- _Problem requirements_: I would like each line of the data that holds the word "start" copied out.

>>

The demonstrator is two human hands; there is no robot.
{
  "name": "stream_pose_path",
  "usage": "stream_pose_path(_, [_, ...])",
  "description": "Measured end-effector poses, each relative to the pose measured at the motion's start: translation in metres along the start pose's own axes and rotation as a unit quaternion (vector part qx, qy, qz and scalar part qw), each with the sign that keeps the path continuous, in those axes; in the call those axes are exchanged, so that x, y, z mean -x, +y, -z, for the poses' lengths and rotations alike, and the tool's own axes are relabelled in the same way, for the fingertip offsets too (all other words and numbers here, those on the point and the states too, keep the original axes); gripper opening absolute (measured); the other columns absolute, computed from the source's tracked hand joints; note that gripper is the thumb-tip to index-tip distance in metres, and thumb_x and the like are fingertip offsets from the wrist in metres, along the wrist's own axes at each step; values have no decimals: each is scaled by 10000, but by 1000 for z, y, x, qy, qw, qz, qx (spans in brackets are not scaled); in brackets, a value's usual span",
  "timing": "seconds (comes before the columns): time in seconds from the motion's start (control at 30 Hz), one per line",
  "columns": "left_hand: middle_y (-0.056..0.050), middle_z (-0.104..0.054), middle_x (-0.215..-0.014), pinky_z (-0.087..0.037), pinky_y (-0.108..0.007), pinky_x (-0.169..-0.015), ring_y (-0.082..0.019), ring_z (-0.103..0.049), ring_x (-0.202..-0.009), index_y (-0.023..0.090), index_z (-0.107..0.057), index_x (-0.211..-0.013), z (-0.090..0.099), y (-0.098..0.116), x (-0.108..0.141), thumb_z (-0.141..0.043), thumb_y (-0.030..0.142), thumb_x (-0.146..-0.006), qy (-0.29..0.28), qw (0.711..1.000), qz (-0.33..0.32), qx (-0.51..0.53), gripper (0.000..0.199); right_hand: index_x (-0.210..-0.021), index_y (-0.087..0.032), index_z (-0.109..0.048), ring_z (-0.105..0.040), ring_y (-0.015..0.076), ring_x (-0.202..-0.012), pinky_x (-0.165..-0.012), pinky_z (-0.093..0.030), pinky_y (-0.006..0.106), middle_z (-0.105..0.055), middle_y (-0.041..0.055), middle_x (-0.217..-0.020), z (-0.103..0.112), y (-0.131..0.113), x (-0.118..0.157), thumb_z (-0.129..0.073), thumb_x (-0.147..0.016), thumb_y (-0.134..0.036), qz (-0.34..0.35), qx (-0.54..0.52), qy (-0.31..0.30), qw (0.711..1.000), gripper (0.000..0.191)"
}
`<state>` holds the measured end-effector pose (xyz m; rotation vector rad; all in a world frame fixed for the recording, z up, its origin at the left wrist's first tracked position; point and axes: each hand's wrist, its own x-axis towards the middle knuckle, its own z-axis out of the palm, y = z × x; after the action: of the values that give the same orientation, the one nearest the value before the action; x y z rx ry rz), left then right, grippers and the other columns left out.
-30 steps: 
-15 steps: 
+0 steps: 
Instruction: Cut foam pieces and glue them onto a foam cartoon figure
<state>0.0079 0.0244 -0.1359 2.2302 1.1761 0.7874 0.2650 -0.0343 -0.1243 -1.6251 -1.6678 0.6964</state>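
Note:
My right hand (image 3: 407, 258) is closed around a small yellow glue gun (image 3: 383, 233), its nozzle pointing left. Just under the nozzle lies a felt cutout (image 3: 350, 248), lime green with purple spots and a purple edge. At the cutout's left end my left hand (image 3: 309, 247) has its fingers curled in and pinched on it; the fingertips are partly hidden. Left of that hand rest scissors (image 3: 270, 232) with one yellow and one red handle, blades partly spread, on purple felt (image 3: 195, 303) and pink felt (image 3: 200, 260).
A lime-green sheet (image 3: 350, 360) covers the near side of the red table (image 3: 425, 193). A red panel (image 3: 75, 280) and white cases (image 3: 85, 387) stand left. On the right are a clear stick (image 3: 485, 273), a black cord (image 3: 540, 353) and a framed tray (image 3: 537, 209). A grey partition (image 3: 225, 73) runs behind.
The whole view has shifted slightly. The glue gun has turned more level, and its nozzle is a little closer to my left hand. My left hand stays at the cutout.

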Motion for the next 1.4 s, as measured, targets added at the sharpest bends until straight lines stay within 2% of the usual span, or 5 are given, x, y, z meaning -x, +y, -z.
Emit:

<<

- _Solution below_:
  "description": "Measured end-effector poses, each relative to the pose measured at the motion's start: translation in metres along the start pose's own axes and rotation as a unit quaternion (vector part qx, qy, qz and scalar part qw), each with the sign that keeps the path continuous, in those axes; in the call those axes are exchanged, so that x, y, z mean -x, +y, -z, for the poses' lengths and rotations alike, and the tool's own axes are relabelled in the same way, for the fingertip offsets too (all other words and numbers here, those on the point and the states too, keep the original axes); gripper opening absolute (measured); the other columns absolute, computed from the source's tracked hand joints; note that gripper is the thumb-tip to index-tip distance in metres, and thumb_x and the like are fingertip offsets from the wrist in metres, along the wrist's own axes at each step; values have no decimals: each is scaled by 10000, but by 1000 for z, y, x, qy, qw, qz, qx (spans in brackets are not scaled); in brackets, a value's usual span",
  "timing": "seconds (comes before the columns): time in seconds from the motion's start (control at 30 Hz), one per line",

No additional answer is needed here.